Resignation prevailed for a long time.

This was Chicago. It was springtime. Winter never would end.

Rusty icicles dangled from sand wedges in late March. Baseball games were chilled out in mid-April. Cars still were at the mercy of jumper cables through much of May.

Then, suddenly, winter melted amid 80-degree temperatures and soon, finally, both hockey and basketball also will be gone.

The Penguins already won the Stanley Cup by beating the Sharks and the Warriors can win the NBA title by beating the Cavaliers tonight.

This is as good a time as any to take inventory of what the NHL and NBA postseasons have said about Chicago's boys of winter.

Remember, the Bulls failed to fulfill what is expected of them (make the playoffs) and the Blackhawks failed to fulfill what is expected of them, (win the Stanley Cup).

Wednesday the Hawks started the annual process of remaking themselves by exchanging Teuvo Teravainen and Bryan Bickell for a couple of Carolina draft choices.

Teravainen, the former alleged phenom, traded? Well, sacrificing him was the only way to trick somebody else into taking Bickell's salary-cap hit.

The oddsmaker Bovada has the Penguins favored at 8-1 to repeat next season, but the Hawks are right behind at 10-1, along with the Capitals.

Those odds are odd considering that the Hawks lost to the team that lost to the team that lost to the team that won this season's championship.

Here's the only sure bet right now: Nobody knows in June what teams will look like in training camp much less during the 2017 playoffs.

Encouraging: The Hawks still are highly regarded.
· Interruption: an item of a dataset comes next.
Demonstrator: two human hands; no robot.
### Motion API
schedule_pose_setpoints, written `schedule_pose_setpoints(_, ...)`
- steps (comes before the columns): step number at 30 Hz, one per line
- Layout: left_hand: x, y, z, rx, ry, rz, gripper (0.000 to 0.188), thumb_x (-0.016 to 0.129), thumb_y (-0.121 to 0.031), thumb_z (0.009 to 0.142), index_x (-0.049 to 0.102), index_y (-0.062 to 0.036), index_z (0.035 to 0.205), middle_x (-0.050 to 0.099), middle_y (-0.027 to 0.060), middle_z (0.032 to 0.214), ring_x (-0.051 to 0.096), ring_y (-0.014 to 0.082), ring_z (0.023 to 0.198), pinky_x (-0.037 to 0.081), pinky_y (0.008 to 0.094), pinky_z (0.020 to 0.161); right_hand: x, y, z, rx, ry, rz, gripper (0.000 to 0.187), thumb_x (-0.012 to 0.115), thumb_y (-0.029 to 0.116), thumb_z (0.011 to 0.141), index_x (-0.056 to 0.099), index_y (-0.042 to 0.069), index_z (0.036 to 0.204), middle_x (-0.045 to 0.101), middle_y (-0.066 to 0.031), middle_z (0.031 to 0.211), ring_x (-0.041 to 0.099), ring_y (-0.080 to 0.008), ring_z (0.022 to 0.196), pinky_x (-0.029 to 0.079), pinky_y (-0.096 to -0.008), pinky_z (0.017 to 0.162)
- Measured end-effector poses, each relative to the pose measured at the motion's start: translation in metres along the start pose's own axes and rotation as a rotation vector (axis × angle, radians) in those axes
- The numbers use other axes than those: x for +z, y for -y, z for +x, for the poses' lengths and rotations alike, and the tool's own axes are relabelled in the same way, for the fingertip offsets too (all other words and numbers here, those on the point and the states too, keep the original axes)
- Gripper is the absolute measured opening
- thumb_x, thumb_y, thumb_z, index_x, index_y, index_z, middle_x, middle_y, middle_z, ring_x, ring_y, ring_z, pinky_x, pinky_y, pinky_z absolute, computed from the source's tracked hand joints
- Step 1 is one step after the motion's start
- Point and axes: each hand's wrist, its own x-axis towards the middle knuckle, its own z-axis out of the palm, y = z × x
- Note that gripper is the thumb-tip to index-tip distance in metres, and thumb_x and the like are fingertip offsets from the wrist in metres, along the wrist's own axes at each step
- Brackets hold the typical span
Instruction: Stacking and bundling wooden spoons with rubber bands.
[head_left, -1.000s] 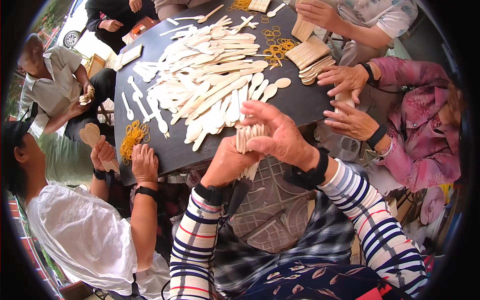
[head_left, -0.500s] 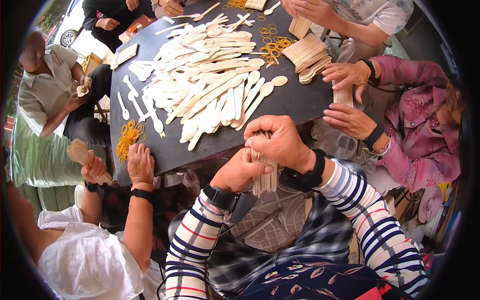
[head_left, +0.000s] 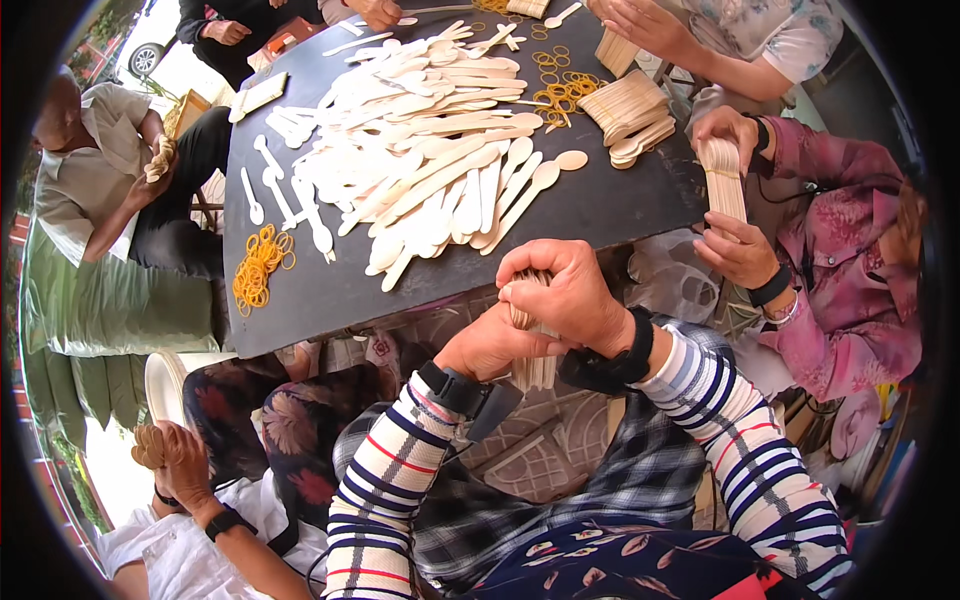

Discouraging: The predictably unpredictable NHL playoffs favor no team nearly a year out.

Now for the Bulls, who better wish and hope and pray that the Cavaliers rally past the Warriors to win the title.

If the Cavs win, the Bulls can keep moaning about how hard it is to beat LeBron James; if the Warriors win, maybe it's as simple as the Bulls can't beat King James.

Regardless of whether James was with Cleveland, or moved to Miami, or returned to Cleveland, he was able to eliminate the Bulls in four of the past six postseasons.

So LeBron James must be unbeatable.

Except, he isn't, as Western Conference opponents have proved in the NBA Finals.

James advanced to the championship round seven times, including a remarkable six straight, but will be 2-5 in those series if as expected Golden State eliminates the Cavs again.

The Warriors will have beaten James and the Cavaliers this season and last. The Spurs beat James and the Cavs in 2007 and him and the Heat in 2014. Even the Mavericks beat him and the Heat in 2011.

Western franchises became good enough to beat James, and no court order prohibits an Eastern franchise like the Bulls from doing the same.

But the Bulls haven't and there's no excuse for that … unless maybe the Cavs come all the way back to upset the Warriors.

Encouraging: LeBron James can be beaten. Discouraging: The Bulls aren't close to resembling a Western team that can beat him.

Now with this winter gone and next winter not even a twinkle in a snowflake's eye yet …

How 'bout them Cubs and how many days until the Bears' season opener?